Notice that GIL isn’t present in all implementations of Python. For this post, I will only be talking about CPython.

Why GIL

To understand GIL, it’s helpful to learn why GIL is introduced in the first place. There are actually a number of reasons, but the main one is to safely implement reference counting which Python uses for memory management.

In Python, every variable is a reference to an object in memory. For example, the statement var = 10 just adds a reference named var to the object 10. It also increase the reference count of 10 by 1. If we reassign var to something else, the reference count of 10 decreases by 1 accordingly. When the refernece count of an object becomes 0, Python deallocates it from memory.

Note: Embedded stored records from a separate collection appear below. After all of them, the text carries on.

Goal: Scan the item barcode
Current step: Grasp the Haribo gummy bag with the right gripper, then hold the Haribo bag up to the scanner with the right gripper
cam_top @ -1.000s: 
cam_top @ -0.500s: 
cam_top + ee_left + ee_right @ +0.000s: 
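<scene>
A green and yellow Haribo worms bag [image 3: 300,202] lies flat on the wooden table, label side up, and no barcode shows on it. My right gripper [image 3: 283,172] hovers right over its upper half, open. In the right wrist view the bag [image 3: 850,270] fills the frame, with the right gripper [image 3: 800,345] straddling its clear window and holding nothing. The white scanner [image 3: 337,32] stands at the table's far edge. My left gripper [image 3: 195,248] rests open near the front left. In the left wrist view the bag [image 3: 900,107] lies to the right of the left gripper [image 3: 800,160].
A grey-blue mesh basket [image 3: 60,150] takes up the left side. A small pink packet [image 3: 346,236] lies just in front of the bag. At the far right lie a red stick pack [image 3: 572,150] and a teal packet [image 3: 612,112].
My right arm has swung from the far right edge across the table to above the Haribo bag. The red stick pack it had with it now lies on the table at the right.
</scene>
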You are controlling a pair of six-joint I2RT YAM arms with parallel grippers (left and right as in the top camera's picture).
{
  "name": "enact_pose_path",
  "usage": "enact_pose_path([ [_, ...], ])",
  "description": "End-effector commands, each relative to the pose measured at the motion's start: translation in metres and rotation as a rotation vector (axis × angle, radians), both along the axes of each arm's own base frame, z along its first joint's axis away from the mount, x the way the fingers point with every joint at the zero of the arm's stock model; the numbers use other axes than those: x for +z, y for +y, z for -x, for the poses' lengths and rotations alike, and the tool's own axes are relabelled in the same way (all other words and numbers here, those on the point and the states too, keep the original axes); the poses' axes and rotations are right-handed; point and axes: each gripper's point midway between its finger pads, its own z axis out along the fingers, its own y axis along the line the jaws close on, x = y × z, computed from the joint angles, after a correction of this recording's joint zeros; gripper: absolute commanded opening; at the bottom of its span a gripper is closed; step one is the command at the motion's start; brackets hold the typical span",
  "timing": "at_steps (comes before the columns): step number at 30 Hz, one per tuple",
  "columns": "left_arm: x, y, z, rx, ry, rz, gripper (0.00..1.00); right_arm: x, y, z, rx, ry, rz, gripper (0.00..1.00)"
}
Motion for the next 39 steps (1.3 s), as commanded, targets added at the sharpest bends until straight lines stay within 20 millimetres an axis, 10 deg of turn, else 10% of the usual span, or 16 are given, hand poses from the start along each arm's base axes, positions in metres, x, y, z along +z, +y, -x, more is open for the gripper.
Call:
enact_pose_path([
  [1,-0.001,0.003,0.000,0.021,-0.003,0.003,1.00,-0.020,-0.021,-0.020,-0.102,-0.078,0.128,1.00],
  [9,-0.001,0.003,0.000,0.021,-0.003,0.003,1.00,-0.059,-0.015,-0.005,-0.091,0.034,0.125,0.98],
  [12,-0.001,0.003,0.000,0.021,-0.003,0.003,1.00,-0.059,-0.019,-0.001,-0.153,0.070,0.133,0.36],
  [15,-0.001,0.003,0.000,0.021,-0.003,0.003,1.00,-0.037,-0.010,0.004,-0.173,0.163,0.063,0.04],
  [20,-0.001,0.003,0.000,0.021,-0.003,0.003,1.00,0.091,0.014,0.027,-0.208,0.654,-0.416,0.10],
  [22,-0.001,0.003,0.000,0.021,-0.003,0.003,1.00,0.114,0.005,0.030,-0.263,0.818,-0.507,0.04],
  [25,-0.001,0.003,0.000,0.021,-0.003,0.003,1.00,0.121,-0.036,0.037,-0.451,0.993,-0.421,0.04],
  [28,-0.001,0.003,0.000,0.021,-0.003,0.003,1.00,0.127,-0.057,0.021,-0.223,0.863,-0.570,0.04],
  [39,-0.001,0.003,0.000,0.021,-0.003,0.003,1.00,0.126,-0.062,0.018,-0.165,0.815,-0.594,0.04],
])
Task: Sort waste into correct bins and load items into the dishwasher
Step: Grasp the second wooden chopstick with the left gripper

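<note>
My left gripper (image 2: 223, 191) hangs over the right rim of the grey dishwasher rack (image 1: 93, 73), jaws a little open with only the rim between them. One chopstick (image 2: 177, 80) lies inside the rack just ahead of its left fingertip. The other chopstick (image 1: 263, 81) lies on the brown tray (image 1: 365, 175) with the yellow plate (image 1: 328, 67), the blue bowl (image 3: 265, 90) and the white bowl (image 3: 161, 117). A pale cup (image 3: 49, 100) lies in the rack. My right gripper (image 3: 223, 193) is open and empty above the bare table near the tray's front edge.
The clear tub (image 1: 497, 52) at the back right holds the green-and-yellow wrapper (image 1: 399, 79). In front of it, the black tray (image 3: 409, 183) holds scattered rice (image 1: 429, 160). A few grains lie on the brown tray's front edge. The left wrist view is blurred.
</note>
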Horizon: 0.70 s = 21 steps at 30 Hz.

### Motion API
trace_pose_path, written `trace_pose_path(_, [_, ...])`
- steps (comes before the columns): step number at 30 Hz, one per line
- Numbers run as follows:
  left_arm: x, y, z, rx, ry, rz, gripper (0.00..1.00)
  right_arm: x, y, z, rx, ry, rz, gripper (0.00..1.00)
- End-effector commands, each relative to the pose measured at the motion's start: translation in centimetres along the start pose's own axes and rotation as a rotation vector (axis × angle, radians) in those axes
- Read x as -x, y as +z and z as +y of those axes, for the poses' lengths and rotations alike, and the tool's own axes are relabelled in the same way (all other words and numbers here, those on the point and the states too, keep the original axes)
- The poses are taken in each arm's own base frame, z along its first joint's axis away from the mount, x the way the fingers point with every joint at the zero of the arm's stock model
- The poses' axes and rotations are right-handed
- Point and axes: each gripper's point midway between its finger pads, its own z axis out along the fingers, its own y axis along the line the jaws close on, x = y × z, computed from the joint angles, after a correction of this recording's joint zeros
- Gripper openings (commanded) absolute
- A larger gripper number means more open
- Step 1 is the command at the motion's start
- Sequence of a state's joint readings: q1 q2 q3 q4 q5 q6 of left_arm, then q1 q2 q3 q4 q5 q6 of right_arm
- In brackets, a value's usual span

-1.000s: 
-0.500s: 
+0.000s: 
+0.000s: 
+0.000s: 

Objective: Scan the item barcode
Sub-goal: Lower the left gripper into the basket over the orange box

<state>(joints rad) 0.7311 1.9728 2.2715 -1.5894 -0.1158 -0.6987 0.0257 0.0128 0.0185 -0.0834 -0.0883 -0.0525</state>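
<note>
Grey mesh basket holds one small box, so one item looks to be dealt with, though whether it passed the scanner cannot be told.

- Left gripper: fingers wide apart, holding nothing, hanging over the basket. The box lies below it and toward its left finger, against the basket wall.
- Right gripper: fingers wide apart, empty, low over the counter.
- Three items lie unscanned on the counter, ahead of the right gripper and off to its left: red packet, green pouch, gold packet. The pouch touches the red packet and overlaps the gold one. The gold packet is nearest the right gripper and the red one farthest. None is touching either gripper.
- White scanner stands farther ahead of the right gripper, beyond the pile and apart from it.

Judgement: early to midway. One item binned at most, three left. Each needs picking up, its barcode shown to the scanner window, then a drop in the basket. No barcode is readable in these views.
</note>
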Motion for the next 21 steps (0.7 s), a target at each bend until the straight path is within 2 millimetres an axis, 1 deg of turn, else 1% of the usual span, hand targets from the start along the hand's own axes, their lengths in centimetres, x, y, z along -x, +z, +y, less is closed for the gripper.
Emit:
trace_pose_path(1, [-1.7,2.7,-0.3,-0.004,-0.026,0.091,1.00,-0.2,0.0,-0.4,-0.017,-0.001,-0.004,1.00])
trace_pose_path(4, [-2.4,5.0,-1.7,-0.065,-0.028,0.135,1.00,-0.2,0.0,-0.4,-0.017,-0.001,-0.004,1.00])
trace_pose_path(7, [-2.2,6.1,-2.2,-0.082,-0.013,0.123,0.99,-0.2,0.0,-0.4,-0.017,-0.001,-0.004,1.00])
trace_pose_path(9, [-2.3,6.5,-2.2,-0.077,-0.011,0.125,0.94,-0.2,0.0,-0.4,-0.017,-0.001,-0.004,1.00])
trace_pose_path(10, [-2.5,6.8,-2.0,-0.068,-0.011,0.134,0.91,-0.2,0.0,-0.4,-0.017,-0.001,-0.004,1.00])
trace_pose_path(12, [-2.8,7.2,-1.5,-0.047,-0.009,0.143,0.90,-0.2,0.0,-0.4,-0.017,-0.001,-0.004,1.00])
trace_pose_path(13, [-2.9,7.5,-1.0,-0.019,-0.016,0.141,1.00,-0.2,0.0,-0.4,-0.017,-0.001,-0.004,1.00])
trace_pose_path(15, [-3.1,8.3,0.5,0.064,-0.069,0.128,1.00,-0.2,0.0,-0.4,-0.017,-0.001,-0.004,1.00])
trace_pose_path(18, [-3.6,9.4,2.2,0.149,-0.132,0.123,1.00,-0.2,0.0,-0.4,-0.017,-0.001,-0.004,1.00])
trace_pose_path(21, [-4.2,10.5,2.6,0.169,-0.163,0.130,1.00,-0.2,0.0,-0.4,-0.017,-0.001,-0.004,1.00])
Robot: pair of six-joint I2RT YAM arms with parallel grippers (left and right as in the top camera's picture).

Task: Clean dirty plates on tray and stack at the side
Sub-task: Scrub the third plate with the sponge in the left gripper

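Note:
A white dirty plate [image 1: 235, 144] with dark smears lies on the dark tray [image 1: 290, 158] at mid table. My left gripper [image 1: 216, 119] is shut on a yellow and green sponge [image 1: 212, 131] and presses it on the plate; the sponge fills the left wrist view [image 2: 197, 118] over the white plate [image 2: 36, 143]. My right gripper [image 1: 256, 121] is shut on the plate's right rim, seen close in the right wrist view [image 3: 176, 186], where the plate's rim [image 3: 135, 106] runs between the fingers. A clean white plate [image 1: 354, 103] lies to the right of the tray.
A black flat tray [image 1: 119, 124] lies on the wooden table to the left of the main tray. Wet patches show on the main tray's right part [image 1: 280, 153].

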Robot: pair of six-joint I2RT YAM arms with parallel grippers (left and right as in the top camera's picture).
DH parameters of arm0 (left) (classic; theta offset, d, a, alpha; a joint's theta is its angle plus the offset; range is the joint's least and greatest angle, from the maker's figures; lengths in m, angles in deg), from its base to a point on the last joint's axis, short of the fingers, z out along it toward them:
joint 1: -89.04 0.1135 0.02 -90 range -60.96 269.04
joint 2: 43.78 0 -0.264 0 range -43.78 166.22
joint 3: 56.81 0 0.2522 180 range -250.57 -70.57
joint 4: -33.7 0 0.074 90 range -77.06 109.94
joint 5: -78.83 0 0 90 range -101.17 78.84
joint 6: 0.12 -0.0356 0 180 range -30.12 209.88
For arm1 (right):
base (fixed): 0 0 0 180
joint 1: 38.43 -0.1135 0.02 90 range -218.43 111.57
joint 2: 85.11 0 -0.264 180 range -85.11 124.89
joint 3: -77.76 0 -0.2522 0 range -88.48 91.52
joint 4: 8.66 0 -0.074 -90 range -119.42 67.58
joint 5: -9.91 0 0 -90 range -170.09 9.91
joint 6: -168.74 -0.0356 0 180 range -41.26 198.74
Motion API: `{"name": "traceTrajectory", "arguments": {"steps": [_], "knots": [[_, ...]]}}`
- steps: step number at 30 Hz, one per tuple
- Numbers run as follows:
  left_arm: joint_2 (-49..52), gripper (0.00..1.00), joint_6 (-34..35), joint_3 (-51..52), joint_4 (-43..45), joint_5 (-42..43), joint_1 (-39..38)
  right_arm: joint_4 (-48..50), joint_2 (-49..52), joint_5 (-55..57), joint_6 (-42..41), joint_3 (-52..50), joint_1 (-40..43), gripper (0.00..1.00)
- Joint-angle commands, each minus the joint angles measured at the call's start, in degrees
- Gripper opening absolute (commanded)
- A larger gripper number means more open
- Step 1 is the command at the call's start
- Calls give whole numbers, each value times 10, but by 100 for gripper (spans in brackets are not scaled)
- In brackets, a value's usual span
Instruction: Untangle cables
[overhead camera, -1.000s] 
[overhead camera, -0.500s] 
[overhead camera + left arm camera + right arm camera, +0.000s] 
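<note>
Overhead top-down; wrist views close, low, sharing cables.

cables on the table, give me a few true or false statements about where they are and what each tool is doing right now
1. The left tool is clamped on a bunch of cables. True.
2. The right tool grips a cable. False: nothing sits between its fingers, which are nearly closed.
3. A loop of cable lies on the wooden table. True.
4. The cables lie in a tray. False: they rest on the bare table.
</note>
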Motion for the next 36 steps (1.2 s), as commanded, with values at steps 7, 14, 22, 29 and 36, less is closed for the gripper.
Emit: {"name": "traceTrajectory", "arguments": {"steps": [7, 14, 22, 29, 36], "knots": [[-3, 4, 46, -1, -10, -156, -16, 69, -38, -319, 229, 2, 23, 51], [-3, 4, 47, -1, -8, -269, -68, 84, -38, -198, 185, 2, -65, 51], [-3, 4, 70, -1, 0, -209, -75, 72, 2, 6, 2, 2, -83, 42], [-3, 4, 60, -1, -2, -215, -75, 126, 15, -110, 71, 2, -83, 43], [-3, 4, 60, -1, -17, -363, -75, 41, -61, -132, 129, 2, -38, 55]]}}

This is an classic case of race condition, since increase by 1 and decrease by 1 are not atomic operations on most platforms. So a lock is needed to prevent faulty updates in a multithreaded envirounment. One way is to have a lock for every object, but multiple locks could lead to deadlock and avoiding it requires code complexity. For speed and simplity, CPython uses a global interpretor lock to make sure that only one thread can run Python at a time.

What Does GIL guarantee

This is the part that confused me so I will treat it with more details. When we run a Python program, there are two steps involved:

  1. Python code is compiled into something called bytecode
  2. CPython interpretor (a program itself) executes on these bytecodes.

The GIL is implemented in the CPython interpretor and it guarantees that only one thread executes Python bytecodes at any moment.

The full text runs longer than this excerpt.